Per- and polyfluoroalkyl chemicals (PFAS) have unique chemical properties that impart oil and water repellency, temperature resistance, and friction reduction. As such, they have been used in a wide range of commercial applications since the 1940s—including non-stick cookware, fabric treatment, and food packaging—as well as military and industrial uses, particularly in insulation and fire suppressants [1]. PFAS chemical properties also make them highly resistant to degradation, both in the environment and in human bodies, and they have been found in multiple environmental media globally and measured in populations in the U.S., Europe, and China [2,3,4,5,6]. Exposures continue after phaseouts; in the U.S. over 90% of pregnant women are still exposed to perfluorooctanoic acid (PFOA) and perfluorooctane sulfonic acid (PFOS) [7] despite PFOS being phased out of production and use in 2002, and, by the end of 2015, U.S. manufacturers had eliminated PFOA emissions and product content [8].

Two of the 12,034 known PFAS variants, PFOS and PFOA [9] (formerly known as C8), have been shown to adversely impact a range of health outcomes [1,10,11,12]. Two major companies in the U.S. have manufactured the majority of legacy and emerging PFAS: 3M, makers of Scotchguard, and E.I. du Pont de Nemours & Company, known as DuPont, makers of Teflon. PFAS were long presumed to be biologically inert [13], but legal disclosures and investigative reporting have uncovered evidence that companies that manufacture PFAS learned of their toxic effects on human health and the environment long before the public health community. Chemours’ website still claims PTFE is “inert to virtually all chemicals and considered the most slippery material in existence [14].” An initial lawsuit filed in 1998 (Tennant v. E.I. du Pont de Nemours & Company) ended in settlement in 2001, establishing that DuPont dumped more than 7,100 tons of PFOA-laced sludge onto Plaintiff Tenant’s property and the Ohio River, where the chemical seeped into the ground and entered the Ohio River and local water sources [15]. Legal discovery in Tennant showed that DuPont and 3M had evidence of clear health and environmental impacts as early as 1976 [15]. Based on this evidence, in 2004, the Environmental Protection Agency (EPA) pursued DuPont for violations of the Toxic Substances Control Act (TSCA) Section 8(e), which requires companies to report substantial risks about chemicals they manufacture, process, or commercially distribute, for failure to disclose their findings regarding PFOA, claiming the company “knew or should have known” that these compounds were toxic. The resulting settlement of $10.25 million plus $6.2 million for supplemental environmental projects was the largest civil penalty ever obtained in the U.S. under environmental statues at that time [16]. This is less than 2% of the $1 billion per year in revenues from PFOA or C8 that DuPont disclosed in its Securities and Exchange Commission (SEC) filing in 2005 [17]. A nationwide toxic tort case was filed in 2018 by ten U.S. states against manufacturers, including 3M and DuPont, on behalf of U.S. residents who were exposed to PFAS. If the class is certified, it will become the largest class action case in U.S. history [18,19].

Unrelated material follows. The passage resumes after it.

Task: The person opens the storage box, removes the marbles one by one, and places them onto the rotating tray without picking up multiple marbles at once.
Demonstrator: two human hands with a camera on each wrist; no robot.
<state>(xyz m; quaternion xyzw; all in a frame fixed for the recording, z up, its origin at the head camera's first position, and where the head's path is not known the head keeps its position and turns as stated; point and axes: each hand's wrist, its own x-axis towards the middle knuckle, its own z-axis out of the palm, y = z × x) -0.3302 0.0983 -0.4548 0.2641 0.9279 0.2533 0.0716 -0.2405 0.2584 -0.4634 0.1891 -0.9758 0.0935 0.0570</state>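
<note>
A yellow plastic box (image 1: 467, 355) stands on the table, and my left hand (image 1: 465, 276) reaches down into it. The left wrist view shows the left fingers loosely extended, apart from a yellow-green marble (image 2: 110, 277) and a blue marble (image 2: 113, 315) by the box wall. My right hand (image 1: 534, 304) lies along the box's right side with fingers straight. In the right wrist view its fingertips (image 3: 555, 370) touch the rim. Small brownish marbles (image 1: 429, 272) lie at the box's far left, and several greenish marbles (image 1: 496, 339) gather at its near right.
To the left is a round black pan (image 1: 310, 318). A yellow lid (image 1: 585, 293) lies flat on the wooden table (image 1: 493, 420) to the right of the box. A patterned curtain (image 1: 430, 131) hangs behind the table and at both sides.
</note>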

Human harm, including pregnancy-induced hypertension, kidney and testicular cancers, and ulcerative colitis, from PFOA was not publicly established until 2011, following the reports of the C8 Science Panel, mandated and funded as part of a settlement agreement in the case of Jack W. Leach, et al. v. E.I. du Pont de Nemours & Company (no. 01-C-608 W.Va., Wood County Circuit Court, filed 10 April 2002) [15,19,20,21]. Personal injury claims resulting from the findings have totaled $670.7 million for more than 3,500 people to date [22].

In addition to the findings of the C8 Science Panel, systematic reviews show that there is sufficient evidence that developmental exposure to PFOA restricts fetal growth [23], associated with dyslipidemia (a risk factor for adverse cardiovascular effects) [12], and poses “an immune hazard” to humans, including impaired vaccine response [24]. There is also growing evidence suggestive of impacts on human reproduction and development—including infertility, premature birth, trouble breastfeeding, delayed puberty, earlier menopause, and diverse metabolic impacts [25,26]—as well as suggestions of a relationship with neurologic and behavioral disorders (including attention deficit hyperactivity [ADHD], autism, and schizophrenia) [27,28].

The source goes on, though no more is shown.